Al finalizar la exposición, se dividió la clase en diferentes grupos y cada uno de ellos se encargó de un par de estas citadas actividades, para analizarlas de nuevo y discutir los resultados mediante una puesta en común. Entre todos, y con ayuda del profesor, intentamos aclarar que se entendía por “actividad abierta” y “actividad cerrada”. La primera suele dar lugar a múltiples respuestas válidas, siempre acompañadas de la debida argumentación, es una actividad que se presta al debate y a la discusión oral; la actividad cerrada suele ser más pautada -aunque esto no es una característica determinante-, y se espera de ella una única respuesta válida, de ahí que no admita demasiados comentarios ni puntos de vista diferentes. Se hizo hincapié en que no hay que confundir la pauta del profesor con el carácter abierto de una actividad, pues este depende del grado de autonomía que se confía al alumno, de su margen para tomar decisiones. El profesor insistió en que para enseñar hay que pautar (si no los alumnos no saben por dónde empezar), pero ha de hacerse en su justa medida, porque si lo damos todo muy masticadito, los alumnos no aprenderán nada. En efecto, lo más difícil es conseguir que los alumnos sean autónomos en el trabajo, pues muchas veces son temerosos, no tienen confianza en sus propias capacidades, piensan que sin ayuda fracasarán.

De esta discusión en clase sacamos varias conclusiones, como la falta de autonomía de los alumnos a la hora de realizar actividades (muchas veces habrá que orientarles e incluso facilitarles el material o los pasos a seguir para conseguirlo), así como la adecuación de las actividades según las actitudes del alumno (esto es atender a la diversidad del alumnado: hay actividades que se prestan a ser resueltas en distintos niveles). Entre todos los grupos hubo uno que se encargó de observar los elementos que debe contener la unidad didáctica, para ello el profesor los dotó con una chuleta que contenía los verbos que utilizaríamos para designarlas para saber así a qué tipo de actividad debemos atender.

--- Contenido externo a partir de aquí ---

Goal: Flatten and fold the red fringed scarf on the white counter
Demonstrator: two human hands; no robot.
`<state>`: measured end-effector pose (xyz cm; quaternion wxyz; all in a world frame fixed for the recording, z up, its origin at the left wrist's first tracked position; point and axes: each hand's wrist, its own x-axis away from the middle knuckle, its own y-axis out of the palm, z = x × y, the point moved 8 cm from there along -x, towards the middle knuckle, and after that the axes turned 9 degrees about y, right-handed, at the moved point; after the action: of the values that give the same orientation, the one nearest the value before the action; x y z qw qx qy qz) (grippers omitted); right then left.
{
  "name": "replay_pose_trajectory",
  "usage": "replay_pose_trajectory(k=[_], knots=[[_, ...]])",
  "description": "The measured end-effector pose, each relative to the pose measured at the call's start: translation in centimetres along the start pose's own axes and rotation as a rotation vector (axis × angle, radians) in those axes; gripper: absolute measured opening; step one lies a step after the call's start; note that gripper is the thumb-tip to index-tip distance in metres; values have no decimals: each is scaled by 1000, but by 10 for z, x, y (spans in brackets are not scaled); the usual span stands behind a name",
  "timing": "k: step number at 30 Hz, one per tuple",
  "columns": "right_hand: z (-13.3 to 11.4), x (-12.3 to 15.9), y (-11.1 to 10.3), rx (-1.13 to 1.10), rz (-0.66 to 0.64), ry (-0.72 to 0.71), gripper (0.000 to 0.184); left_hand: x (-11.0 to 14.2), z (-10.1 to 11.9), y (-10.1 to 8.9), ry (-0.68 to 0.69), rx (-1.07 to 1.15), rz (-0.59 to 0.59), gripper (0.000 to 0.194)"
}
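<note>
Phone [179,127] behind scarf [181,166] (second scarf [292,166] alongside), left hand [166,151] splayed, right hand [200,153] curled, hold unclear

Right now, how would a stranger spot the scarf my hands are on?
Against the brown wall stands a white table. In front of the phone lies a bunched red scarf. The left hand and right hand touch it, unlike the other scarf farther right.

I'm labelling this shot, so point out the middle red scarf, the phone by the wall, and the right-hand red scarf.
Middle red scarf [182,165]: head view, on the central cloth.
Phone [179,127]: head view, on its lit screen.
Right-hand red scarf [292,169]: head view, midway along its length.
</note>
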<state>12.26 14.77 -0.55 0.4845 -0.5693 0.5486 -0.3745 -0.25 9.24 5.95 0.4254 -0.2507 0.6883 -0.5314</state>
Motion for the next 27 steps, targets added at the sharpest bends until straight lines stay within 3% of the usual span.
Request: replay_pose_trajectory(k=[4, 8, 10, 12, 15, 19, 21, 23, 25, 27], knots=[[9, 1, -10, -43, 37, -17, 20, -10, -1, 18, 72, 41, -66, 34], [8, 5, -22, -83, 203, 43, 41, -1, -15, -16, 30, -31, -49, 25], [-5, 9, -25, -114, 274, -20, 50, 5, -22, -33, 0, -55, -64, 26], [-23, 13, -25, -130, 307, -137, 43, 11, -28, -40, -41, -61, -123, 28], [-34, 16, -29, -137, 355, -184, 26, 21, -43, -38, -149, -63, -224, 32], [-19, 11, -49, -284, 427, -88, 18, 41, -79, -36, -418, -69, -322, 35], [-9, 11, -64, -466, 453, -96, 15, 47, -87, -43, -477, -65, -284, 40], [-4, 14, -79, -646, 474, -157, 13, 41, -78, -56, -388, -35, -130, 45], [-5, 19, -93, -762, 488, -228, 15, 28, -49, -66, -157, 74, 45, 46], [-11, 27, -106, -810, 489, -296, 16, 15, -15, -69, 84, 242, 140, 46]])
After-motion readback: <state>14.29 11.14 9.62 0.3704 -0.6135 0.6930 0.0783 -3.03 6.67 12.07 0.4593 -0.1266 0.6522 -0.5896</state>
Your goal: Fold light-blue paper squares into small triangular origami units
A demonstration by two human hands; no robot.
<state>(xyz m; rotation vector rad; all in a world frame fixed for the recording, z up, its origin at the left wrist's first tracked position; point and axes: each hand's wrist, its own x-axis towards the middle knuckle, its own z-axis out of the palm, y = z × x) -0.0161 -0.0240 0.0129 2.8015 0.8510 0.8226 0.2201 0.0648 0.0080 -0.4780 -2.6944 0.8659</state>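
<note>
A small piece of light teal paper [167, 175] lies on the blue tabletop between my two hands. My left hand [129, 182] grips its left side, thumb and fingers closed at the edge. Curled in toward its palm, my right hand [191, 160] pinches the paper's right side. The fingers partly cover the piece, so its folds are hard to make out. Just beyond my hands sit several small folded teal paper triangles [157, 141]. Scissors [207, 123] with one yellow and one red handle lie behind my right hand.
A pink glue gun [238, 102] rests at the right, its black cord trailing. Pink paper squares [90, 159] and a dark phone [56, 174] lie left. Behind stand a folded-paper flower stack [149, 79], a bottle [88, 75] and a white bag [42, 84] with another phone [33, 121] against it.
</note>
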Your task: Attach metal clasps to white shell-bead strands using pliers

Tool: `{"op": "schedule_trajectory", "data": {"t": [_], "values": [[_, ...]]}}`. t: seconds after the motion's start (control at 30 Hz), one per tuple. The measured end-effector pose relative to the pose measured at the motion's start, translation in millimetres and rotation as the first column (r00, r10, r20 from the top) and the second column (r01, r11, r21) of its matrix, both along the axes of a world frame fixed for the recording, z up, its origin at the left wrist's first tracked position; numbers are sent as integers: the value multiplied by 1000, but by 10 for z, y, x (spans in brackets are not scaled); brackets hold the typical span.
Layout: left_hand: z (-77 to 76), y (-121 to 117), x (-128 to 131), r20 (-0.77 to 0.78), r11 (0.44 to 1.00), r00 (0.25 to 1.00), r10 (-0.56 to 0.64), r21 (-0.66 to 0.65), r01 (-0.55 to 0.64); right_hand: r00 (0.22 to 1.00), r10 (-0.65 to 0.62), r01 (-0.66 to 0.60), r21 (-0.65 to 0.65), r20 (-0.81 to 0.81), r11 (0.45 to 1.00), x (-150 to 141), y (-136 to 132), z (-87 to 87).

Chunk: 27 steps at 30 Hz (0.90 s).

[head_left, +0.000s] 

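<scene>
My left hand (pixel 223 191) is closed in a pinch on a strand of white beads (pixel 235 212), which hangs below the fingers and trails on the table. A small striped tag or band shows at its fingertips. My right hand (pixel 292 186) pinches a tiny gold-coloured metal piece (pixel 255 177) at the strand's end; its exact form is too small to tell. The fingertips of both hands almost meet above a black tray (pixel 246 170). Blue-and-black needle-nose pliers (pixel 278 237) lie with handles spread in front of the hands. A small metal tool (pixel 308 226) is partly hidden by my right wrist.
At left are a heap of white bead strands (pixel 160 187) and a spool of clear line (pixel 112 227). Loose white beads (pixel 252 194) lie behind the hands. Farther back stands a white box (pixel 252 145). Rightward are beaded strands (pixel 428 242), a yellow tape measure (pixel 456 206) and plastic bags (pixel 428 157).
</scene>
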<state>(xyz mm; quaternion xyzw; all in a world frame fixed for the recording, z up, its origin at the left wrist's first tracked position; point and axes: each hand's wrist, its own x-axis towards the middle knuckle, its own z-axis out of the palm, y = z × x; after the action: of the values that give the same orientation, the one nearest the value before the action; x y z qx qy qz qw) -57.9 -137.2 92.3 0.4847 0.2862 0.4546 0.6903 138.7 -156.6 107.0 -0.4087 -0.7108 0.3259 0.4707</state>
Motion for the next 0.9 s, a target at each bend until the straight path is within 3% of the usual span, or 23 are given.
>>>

En cuanto a los contenidos, comentamos sus diferentes dimensiones: concepto, procedimiento y actitud. Del concepto y el procedimiento se llegó a la conclusión de que muchas veces han de ir a la par (pues para saber hacer hay que tener claros unos conceptos). En cuanto a las actitudes, distinguimos dos, aunque no son las únicas: la actitud ante el trabajo (disposición para aprender, experiencias positivas ante la cultura) y la actitud de tipo colaborativo (saber cooperar, respetar a los compañeros, etc.). las actitudes son muy importantes porque determinan el grado de motivación del alumno: cuanto más motivado esté, más aprenderá. Esto nos hace pensar que vale la pena, como profesores, trabajar por fomentar estas actitudes, pero, lamentablemente, esta es una dimensión que no se puede evaluar.